TASK OBJECTIVE: Retype, character for character, the line containing "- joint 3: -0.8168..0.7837" along with each line after it through the end of the data, and only those.

DATA FOR PROCESSING:
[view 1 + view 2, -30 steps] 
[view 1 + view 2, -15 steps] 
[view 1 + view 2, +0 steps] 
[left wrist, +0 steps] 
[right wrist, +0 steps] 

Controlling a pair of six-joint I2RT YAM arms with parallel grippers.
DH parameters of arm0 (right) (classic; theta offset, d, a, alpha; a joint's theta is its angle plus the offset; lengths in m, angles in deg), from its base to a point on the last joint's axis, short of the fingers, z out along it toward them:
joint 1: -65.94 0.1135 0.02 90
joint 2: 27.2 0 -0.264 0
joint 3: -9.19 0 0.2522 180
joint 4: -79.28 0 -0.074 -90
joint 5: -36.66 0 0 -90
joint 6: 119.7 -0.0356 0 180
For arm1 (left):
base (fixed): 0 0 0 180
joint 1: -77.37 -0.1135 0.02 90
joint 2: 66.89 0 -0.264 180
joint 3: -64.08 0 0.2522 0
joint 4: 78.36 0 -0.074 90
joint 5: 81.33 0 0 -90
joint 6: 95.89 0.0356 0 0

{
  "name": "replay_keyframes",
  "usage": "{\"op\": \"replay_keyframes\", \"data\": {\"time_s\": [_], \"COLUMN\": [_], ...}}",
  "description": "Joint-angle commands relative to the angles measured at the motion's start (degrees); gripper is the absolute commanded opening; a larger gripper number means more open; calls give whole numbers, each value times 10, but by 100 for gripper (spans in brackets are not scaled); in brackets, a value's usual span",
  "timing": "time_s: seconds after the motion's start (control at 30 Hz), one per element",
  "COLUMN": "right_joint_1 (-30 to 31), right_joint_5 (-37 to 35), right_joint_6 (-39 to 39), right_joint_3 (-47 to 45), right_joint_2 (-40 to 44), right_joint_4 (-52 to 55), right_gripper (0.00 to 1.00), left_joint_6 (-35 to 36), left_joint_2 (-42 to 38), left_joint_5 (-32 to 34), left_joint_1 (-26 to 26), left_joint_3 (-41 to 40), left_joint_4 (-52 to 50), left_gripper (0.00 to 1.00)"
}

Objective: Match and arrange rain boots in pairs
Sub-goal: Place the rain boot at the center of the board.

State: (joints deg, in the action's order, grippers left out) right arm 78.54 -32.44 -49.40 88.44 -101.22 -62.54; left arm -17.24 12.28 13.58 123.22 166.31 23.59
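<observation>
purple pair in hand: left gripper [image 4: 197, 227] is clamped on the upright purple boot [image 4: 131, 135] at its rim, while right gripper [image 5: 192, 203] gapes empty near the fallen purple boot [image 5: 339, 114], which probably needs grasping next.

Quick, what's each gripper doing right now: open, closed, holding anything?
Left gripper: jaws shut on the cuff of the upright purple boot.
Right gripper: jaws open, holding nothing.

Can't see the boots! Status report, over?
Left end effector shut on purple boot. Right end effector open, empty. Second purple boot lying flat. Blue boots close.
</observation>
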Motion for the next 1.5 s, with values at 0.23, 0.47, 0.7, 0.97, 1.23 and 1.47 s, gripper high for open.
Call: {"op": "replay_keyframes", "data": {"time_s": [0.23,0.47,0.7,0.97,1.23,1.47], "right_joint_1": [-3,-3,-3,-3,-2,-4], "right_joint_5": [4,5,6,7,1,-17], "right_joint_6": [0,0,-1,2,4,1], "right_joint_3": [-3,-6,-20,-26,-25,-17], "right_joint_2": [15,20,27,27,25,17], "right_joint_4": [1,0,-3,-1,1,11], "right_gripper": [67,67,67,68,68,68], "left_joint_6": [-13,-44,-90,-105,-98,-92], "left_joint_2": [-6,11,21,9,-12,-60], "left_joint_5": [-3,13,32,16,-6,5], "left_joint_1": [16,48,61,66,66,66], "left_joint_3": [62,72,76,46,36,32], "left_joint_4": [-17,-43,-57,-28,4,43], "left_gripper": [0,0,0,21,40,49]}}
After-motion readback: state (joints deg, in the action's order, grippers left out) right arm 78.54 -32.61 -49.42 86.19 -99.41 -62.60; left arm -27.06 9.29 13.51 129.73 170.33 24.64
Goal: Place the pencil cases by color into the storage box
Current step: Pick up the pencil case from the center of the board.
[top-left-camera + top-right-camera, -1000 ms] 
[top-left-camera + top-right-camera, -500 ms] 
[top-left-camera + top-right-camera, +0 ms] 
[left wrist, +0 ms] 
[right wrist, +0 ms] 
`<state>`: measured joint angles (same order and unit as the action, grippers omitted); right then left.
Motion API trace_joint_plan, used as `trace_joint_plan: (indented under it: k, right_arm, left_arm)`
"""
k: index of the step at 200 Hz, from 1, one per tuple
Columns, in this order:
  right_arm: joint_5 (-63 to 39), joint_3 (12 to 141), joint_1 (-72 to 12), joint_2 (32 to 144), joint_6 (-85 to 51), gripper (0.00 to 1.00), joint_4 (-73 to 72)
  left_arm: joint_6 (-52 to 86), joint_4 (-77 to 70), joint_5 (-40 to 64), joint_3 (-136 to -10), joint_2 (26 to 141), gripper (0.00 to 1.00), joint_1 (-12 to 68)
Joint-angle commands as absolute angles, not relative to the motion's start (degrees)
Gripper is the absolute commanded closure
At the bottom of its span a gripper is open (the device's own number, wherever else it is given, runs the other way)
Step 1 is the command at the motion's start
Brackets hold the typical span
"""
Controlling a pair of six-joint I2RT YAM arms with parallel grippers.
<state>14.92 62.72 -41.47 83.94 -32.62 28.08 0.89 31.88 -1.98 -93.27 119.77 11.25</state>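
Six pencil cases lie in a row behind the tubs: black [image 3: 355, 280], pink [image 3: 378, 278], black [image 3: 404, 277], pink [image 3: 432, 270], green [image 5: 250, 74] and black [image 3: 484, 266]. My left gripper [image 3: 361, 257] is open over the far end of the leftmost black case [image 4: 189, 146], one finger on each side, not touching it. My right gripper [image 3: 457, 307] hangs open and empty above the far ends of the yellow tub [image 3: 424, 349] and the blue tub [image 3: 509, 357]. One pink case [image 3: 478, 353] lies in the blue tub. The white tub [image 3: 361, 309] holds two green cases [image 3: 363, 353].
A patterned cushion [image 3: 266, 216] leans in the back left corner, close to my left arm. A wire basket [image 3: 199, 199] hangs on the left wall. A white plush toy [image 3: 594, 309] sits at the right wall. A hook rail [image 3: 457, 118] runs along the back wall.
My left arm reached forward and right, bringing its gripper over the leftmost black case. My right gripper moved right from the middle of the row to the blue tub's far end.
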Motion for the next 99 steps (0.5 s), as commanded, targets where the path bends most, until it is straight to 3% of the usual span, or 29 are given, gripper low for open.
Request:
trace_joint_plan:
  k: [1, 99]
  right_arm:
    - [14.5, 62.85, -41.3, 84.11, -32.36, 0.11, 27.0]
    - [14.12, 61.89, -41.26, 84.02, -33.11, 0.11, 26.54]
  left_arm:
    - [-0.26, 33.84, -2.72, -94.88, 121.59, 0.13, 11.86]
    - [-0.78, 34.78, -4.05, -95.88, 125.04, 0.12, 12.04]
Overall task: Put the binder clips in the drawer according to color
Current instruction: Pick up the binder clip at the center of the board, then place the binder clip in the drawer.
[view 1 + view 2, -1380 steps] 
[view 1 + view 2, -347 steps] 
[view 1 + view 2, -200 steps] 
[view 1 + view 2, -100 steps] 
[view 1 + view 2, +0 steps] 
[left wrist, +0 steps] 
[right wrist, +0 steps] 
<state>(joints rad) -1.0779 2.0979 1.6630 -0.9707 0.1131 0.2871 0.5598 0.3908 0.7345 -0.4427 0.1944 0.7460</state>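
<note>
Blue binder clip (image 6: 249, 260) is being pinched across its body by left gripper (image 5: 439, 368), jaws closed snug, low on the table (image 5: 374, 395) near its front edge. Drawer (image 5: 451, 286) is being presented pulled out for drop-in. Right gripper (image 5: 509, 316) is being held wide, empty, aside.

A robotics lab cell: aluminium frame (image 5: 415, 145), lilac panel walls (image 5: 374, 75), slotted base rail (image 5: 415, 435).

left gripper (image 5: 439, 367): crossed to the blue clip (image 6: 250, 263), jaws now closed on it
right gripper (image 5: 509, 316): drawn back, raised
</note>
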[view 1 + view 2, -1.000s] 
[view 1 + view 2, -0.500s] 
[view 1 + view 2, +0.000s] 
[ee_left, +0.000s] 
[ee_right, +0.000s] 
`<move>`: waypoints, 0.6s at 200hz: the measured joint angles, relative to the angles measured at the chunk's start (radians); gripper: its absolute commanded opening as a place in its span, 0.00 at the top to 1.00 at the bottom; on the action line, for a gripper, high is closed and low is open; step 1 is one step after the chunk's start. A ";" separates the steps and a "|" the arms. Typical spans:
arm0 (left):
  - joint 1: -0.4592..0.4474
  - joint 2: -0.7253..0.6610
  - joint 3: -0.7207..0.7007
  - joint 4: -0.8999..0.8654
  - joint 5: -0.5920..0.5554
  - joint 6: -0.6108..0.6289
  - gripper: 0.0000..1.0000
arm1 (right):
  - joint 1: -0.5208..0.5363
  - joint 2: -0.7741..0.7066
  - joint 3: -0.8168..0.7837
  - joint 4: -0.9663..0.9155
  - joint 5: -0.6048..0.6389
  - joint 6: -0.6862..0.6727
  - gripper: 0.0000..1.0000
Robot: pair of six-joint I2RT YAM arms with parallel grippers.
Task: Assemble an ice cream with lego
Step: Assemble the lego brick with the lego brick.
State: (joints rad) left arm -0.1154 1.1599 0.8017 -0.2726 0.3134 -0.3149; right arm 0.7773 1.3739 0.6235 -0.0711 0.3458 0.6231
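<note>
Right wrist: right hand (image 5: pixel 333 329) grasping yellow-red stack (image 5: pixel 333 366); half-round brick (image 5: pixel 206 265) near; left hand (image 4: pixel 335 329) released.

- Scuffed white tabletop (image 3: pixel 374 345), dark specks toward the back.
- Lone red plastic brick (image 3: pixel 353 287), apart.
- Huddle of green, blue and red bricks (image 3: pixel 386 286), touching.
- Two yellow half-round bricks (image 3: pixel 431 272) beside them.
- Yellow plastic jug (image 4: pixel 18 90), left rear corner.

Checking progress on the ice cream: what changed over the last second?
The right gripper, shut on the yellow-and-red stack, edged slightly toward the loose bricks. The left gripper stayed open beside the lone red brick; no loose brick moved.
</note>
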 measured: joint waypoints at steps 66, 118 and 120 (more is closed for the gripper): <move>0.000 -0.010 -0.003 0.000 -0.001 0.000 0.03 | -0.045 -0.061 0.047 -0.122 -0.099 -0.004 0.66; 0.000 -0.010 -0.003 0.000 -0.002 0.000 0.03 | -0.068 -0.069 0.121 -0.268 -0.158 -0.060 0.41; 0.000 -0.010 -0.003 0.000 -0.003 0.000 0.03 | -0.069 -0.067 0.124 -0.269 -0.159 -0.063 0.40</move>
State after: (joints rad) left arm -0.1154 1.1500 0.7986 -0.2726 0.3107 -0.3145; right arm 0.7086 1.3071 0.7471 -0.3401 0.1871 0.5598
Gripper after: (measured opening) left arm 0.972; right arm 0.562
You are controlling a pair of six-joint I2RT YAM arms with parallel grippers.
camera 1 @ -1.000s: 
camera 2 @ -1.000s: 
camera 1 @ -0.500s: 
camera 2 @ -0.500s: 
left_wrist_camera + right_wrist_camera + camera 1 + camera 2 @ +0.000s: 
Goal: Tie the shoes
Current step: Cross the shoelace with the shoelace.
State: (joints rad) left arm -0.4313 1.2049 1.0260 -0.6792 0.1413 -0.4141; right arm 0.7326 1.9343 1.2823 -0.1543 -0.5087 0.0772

RESPONSE AREA:
  - joint 3: -0.8168..0.7837
  - joint 4: -0.9663..0.9155
  - joint 5: -0.6048..0.6389
  - joint 6: -0.6862..0.6727
  - gripper: 0.0000..1.0000
Robot: pair of six-joint I2RT YAM arms with parallel grippers.
Task: Assemble an ice cream with lego
Step: Assemble the lego brick with the lego brick.
State: (joints rad) left arm -0.1154 1.1599 0.8017 -0.2726 0.3134 -0.3149; right arm 0.7773 1.3739 0.6235 -0.0711 0.3458 0.6231
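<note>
Right wrist: right hand (image 5: pixel 333 329) grasping yellow-red stack (image 5: pixel 333 366); half-round brick (image 5: pixel 206 265) near; left hand (image 4: pixel 335 329) released.

- Scuffed white tabletop (image 3: pixel 374 345), dark specks toward the back.
- Lone red plastic brick (image 3: pixel 353 287), apart.
- Huddle of green, blue and red bricks (image 3: pixel 386 286), touching.
- Two yellow half-round bricks (image 3: pixel 431 272) beside them.
- Yellow plastic jug (image 4: pixel 18 90), left rear corner.

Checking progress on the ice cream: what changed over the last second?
The right gripper, shut on the yellow-and-red stack, edged slightly toward the loose bricks. The left gripper stayed open beside the lone red brick; no loose brick moved.
</note>
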 measured: joint waypoints at steps 66, 118 and 120 (more is closed for the gripper): <move>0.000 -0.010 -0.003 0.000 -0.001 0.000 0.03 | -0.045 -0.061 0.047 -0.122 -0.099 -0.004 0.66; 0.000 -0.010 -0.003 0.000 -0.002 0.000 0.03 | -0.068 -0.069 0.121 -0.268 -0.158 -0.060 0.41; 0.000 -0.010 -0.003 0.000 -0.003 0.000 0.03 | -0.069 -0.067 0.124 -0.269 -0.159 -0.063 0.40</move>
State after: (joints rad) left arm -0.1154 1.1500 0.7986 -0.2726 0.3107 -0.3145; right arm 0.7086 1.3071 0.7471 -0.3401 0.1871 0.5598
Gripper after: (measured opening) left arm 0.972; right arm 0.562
You are controlling a pair of six-joint I2RT YAM arms with parallel grippers.
camera 1 @ -1.000s: 
camera 2 @ -1.000s: 
camera 1 @ -0.500s: 
camera 2 @ -0.500s: 
left_wrist_camera + right_wrist_camera + camera 1 + camera 2 @ +0.000s: 
Goal: Tie the shoes
Current step: Cross the shoelace with the shoelace.
State: (joints rad) left arm -0.4313 1.2049 1.0260 -0.6792 0.1413 -0.4141; right arm 0.7326 1.9343 1.2823 -0.1543 -0.5087 0.0772

Output for the exercise is now complete.